> TO DO:
The lines from the start of the data through the line containing "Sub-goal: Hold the" are to be reproduced exactly, both ends included.

> DATA:
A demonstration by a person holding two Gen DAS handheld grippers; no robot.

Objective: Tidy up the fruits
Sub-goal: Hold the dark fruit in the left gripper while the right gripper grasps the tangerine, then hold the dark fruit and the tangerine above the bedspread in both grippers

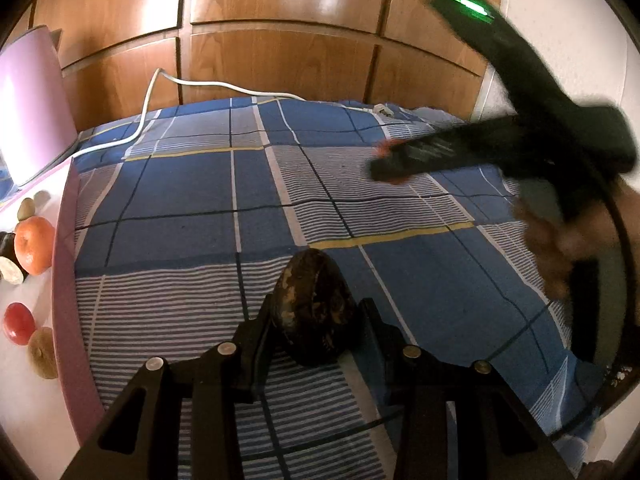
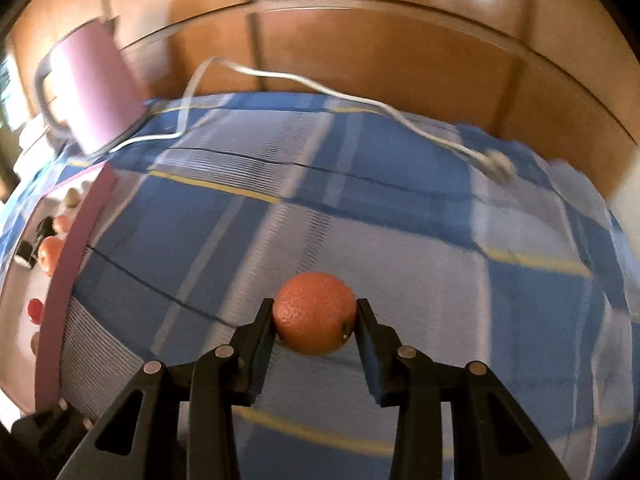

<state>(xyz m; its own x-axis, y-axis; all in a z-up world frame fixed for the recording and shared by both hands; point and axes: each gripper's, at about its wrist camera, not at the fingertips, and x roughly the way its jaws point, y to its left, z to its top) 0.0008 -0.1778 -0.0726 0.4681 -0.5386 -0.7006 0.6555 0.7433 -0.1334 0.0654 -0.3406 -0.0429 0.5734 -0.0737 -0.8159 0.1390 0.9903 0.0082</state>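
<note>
My left gripper (image 1: 314,312) is shut on a dark brown, mottled fruit (image 1: 314,308) and holds it over the blue checked bedspread (image 1: 180,184). My right gripper (image 2: 315,314) is shut on an orange (image 2: 315,314) above the same bedspread (image 2: 400,220). In the left wrist view the right gripper (image 1: 384,160) appears blurred at the upper right, with a bit of orange between its fingers. A pink-rimmed white tray (image 1: 66,280) at the left holds an orange (image 1: 34,245), a red fruit (image 1: 18,323), a brown fruit (image 1: 42,353) and other pieces. The tray (image 2: 60,280) also shows in the right wrist view.
A white cable (image 1: 148,108) with a plug (image 2: 496,164) lies across the far side of the bed. A pink lid or box (image 1: 30,100) stands at the far left. Wooden wardrobe doors (image 1: 280,40) close off the back.
</note>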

> TASK OUTPUT:
A demonstration by a person holding two Gen DAS handheld grippers; no robot.

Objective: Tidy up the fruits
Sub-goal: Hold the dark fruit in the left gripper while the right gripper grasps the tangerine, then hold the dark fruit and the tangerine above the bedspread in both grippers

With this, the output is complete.